Natives for watered gardens

15 February 2011 PrevNext

California native plants can thrive poolside or pondside, next to a vegetable garden, in range of lawn sprinklers, in a rain garden, covering the ground near fruit trees, in a flower border that gets regular water, or under a birdbath.

The best choices are plants that come from riparian, or streamside, areas, though some common natives tolerate a surprisingly large range of conditions. For a small garden, use barriers or containers to keep some of these plants in check. With regular water, some otherwise well-behaved natives expand their territory. If you already grow these plants in drought-tolerant conditions, don't start watering them unless you want to propagate them.

Yarrow, for instance, takes full to part sun, tolerates drought, yet also does well – and spreads faster – where it gets regular water. Its creeping stems create a good groundcover, kept low if you snip the flowering stems. I leave the flowers to attract beneficial insects to my vegetable garden, where yarrow mingles with low-growing light pink- or purple-flowered seaside daisy and fragrant-leaved yerba buena in different areas alongside vegetables and berries.

Hummingbird sage is similarly adaptable. One of my plants has filled a large pot and cascades over the edges. Another one has gradually filled a garden bed. I enjoy the fragrance of the leaves, released when I touch them, and the hummingbirds enjoy the magenta flowers. As a bonus, if the plant spreads where you don't want it, you can harvest its leaves and dry them for a delicious tea.

For the back of an informal border or the edge of a natural pond, add bursts of yellow in late summer to fall with western goldenrod. It will bloom more with more sun, and it needs to be contained if it gets regular water in a small garden. Goldenrod makes a good border for an edible garden because it attracts beneficial insects.

Brighten a shady or part-sun corner that gets some moisture with the red flowers of western columbine. Hummingbirds will find them! Left to go to seed, goldfinches will feed on them. Scarlet monkeyflower and yellow-eyed grass also add spots of vibrant color to moist areas.
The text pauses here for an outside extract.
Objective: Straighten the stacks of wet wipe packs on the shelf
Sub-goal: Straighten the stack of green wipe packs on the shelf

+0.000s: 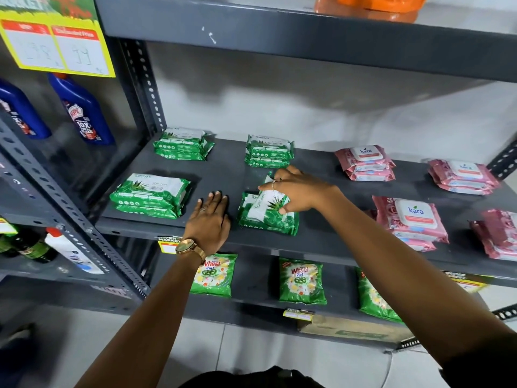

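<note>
Nearest, on the lower shelf (251, 278), three green detergent bags (302, 281) lie flat in a row.

Above it, the left hand (208, 222) lies palm down on the bare front of the grey shelf (223, 169), fingers spread, its grip open and empty; a gold watch (187, 247) sits on the wrist. Just right of it is the front green stack (265, 219) of wet wipe packs. Its top pack (270, 201) is skewed, lifted at an angle across the pack beneath, white label panel showing with an aloe print. The right hand (296, 191) has its grip closed on this top pack, thumb at the near edge and fingers over the far side.

To the left, another green stack (151, 196) lies near the shelf front, its packs roughly aligned, glossy green with a white top panel. Far right, pink packs (411, 219) with white lids are piled unevenly, one stack at the front and another cut off by the frame edge.

Farther back, two more green stacks (183, 144) (269, 151) sit near the wall, fairly tidy, well apart. Beyond on the right, two pink stacks (365, 163) (463, 176) lie slightly fanned.
</note>
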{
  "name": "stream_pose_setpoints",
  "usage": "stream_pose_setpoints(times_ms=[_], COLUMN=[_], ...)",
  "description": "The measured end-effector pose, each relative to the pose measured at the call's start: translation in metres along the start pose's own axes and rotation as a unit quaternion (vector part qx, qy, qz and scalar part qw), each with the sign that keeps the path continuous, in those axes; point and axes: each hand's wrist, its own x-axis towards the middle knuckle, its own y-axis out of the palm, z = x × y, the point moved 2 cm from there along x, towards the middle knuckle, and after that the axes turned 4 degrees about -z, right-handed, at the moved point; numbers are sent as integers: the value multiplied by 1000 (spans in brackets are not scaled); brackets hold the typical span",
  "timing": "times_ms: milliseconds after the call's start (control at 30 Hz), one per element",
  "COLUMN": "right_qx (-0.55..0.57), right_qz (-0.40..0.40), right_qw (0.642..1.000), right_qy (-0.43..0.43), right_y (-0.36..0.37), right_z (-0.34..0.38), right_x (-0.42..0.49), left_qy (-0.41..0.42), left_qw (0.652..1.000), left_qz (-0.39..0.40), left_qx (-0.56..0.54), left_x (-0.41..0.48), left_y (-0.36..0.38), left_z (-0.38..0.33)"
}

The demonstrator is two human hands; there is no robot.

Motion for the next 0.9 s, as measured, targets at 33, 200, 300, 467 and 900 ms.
stream_pose_setpoints(times_ms=[33,200,300,467,900], right_qx=[12,70,66,202,237], right_qz=[8,-18,-72,-59,-228], right_qw=[1000,994,991,976,929], right_qy=[19,84,88,51,167], right_y=[1,13,22,35,56], right_z=[-2,-7,-9,-18,12], right_x=[1,-4,-11,-12,-12], left_qy=[-1,-9,-5,-4,-4], left_qw=[1000,1000,1000,1000,1000], left_qz=[0,6,7,3,12], left_qx=[-1,-4,-5,-5,12], left_x=[0,1,1,0,1], left_y=[0,0,-1,-3,-2], left_z=[0,-1,-2,-2,-3])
On a larger scale, willows are the archetypal streamside vegetation. For a boggy or poorly draining spot, try a small willow, such as the shrubby Del Norte willow. Western spicebush, red-twig and brown-twig dogwood, fragrant thicket-forming native roses, western mock orange, and fragrant western azalea also thrive with some water and provide food, forage, and shelter for insects and wildlife. Golden currant is particularly picturesque with its flower-packed branches arching over a streambank.

For a pond itself, stream orchid is easy and needs consistent moisture to bloom. Its flowers have muted hues of yellow, brown, and purple. Keep it in a pot to control spreading and so that you can move it when it goes dormant from fall to early winter.

Often used in modern landscapes for its architectural form, horsetail can grow in standing water but can colonize drier areas of the garden as well. I grow horsetail in a container, and I still need to weed around it periodically to keep it from spreading.